ABOUT THIS EXERCISE »
Only certain lines below are wanted: those starting at the line containing "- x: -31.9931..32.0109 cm" and ending at the line containing "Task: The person", both included, each retyped exactly.

• • • • • • •

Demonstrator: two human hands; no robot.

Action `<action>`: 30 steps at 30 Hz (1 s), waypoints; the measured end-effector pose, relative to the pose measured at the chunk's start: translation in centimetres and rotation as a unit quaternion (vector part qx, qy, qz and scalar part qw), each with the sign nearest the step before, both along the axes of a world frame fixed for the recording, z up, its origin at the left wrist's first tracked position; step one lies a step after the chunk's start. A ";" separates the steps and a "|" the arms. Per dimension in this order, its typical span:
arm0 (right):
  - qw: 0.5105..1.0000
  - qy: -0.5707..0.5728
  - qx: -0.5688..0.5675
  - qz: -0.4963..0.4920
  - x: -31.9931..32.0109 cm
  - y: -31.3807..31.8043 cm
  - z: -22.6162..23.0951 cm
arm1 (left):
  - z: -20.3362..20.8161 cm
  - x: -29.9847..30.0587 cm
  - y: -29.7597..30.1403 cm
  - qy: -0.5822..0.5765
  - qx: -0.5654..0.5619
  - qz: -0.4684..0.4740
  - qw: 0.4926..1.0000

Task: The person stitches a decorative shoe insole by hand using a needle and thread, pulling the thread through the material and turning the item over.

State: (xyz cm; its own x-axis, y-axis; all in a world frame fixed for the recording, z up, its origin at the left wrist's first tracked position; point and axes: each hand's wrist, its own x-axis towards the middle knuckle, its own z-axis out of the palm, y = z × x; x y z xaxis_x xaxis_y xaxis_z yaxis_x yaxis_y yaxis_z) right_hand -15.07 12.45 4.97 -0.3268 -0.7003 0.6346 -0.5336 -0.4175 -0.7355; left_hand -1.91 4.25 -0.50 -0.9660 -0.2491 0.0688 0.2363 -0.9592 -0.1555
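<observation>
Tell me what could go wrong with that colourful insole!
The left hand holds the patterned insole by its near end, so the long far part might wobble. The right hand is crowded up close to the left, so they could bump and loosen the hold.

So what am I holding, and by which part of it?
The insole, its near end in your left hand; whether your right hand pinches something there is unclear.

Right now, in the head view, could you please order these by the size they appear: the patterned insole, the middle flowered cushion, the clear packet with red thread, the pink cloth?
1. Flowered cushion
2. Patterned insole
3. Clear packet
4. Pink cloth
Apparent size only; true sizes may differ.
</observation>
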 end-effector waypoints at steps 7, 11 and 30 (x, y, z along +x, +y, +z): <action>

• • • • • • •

TASK RESPONSE »
  - x: -31.9931..32.0109 cm
  - y: -31.3807..31.8043 cm
  - z: -22.6162..23.0951 cm
arm1 (left):
  - z: -20.3362..20.8161 cm
  - x: -29.9847..30.0587 cm
  - y: -29.7597..30.1403 cm
  - qy: -0.5822..0.5765
  - qx: -0.5654..0.5619
  - qz: -0.4684..0.4740
  - qw: 0.4926..1.0000

Task: The person stitches a decorative shoe insole by hand using a needle and thread, pulling the thread through the material and turning the item over.

No further output is required here.